**WORK TO BE COMPLETED:** Reproduce the data below exactly. Skip the pictures.

**MATERIAL FOR THE TASK:**
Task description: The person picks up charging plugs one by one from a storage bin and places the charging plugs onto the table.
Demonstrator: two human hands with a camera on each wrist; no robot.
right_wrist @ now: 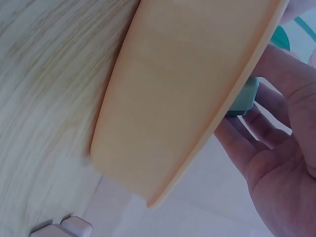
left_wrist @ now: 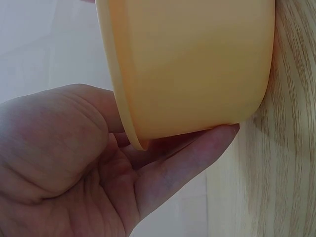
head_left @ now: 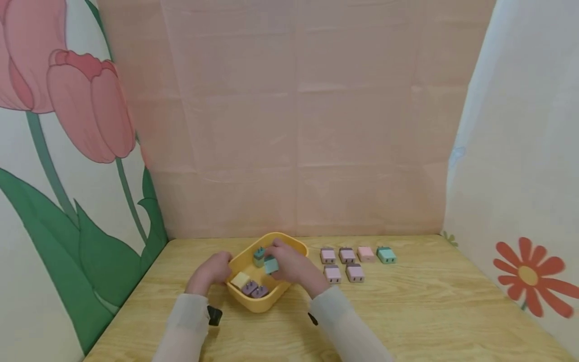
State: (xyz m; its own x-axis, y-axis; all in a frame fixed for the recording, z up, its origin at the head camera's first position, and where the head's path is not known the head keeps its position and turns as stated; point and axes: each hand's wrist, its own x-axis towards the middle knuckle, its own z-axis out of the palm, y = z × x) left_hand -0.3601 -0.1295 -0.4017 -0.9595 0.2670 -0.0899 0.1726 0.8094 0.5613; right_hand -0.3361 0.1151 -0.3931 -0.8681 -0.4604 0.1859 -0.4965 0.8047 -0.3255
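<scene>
On the table [head_left: 429, 311], left of centre: a tub [head_left: 248, 301], with the left hand [head_left: 214, 269] at its left side, the right hand [head_left: 291, 264] over its right. Inside, three chargers [head_left: 249, 288] at the near end, another charger [head_left: 259, 258] behind; beside it, a held charger [head_left: 271, 265], seemingly above the bottom. To the right, a row of four [head_left: 347, 256], before it a row of two [head_left: 332, 274].
</scene>
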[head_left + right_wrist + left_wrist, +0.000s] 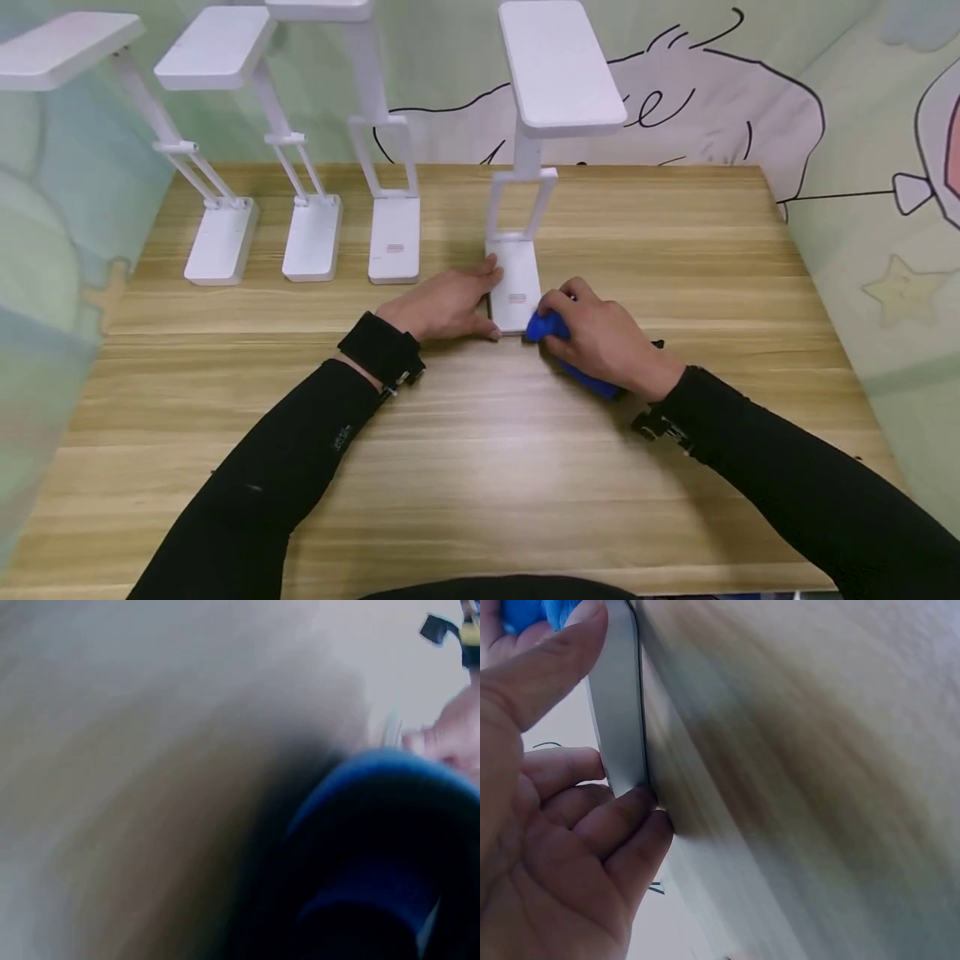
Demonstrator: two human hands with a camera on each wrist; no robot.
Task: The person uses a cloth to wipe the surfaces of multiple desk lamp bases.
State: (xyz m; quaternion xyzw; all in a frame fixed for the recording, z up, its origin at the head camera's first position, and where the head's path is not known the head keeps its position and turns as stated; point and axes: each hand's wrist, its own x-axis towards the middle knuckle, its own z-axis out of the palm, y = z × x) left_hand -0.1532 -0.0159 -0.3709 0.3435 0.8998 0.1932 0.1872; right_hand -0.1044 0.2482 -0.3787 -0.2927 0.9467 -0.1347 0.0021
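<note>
A white folding desk lamp (514, 287) stands upright on the wooden table, its flat head raised above its base. My left hand (450, 302) holds that base from the left, thumb at the front corner and fingers along the side. In the left wrist view the fingers (622, 825) touch the base's side edge (622, 705) close to the tabletop. My right hand (603, 337) grips a bunched blue cloth (547, 326) against the base's front right corner. Part of the cloth hangs below the palm. Close up and blurred, the cloth (382, 769) fills much of the right wrist view.
Three similar white lamps stand in a row to the left: one nearby (394, 242), a middle one (312, 240) and a far left one (222, 243). Behind the wooden table (450, 500) hangs a patterned backdrop (712, 108).
</note>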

**COMPLETED EXERCISE:**
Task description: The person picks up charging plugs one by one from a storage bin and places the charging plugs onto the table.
Demonstrator: two human hands with a camera on each wrist; no robot.
right_wrist @ now: 
left_wrist @ now: 
head_left @ now: 
State: (xyz m; its own x-axis, y-axis; all in a frame fixed for the recording, z up, its origin at the head camera's first position, and where the head's path is not known the head keeps its position and turns as stated; point and axes: each hand's wrist, its own x-axis towards the middle knuckle, its own z-axis out of the palm, y = z × x) left_hand -0.3601 -0.1295 -0.4017 -0.9595 0.2670 -0.0899 0.1726 0.8094 0.5613; right_hand -0.3361 0.1151 -0.3931 -0.8681 -0.4604 0.1859 -0.4965 0.8047 -0.3255
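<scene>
On the table [head_left: 429, 311], left of centre: a tub [head_left: 248, 301], with the left hand [head_left: 214, 269] at its left side, the right hand [head_left: 291, 264] over its right. Inside, three chargers [head_left: 249, 288] at the near end, another charger [head_left: 259, 258] behind; beside it, a held charger [head_left: 271, 265], seemingly above the bottom. To the right, a row of four [head_left: 347, 256], before it a row of two [head_left: 332, 274].
</scene>
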[head_left + right_wrist + left_wrist, +0.000s] 
Demonstrator: two human hands with a camera on each wrist; no robot.
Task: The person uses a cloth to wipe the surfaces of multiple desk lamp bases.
State: (xyz m; quaternion xyzw; all in a frame fixed for the recording, z up, its origin at the head camera's first position, and where the head's path is not known the head keeps its position and turns as stated; point and axes: each hand's wrist, its own x-axis towards the middle knuckle, its own z-axis out of the palm, y = z × x) left_hand -0.1532 -0.0159 -0.3709 0.3435 0.8998 0.1932 0.1872; right_hand -0.1044 0.2482 -0.3787 -0.2927 0.9467 -0.1347 0.0021
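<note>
A white folding desk lamp (514, 287) stands upright on the wooden table, its flat head raised above its base. My left hand (450, 302) holds that base from the left, thumb at the front corner and fingers along the side. In the left wrist view the fingers (622, 825) touch the base's side edge (622, 705) close to the tabletop. My right hand (603, 337) grips a bunched blue cloth (547, 326) against the base's front right corner. Part of the cloth hangs below the palm. Close up and blurred, the cloth (382, 769) fills much of the right wrist view.
Three similar white lamps stand in a row to the left: one nearby (394, 242), a middle one (312, 240) and a far left one (222, 243). Behind the wooden table (450, 500) hangs a patterned backdrop (712, 108).
</note>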

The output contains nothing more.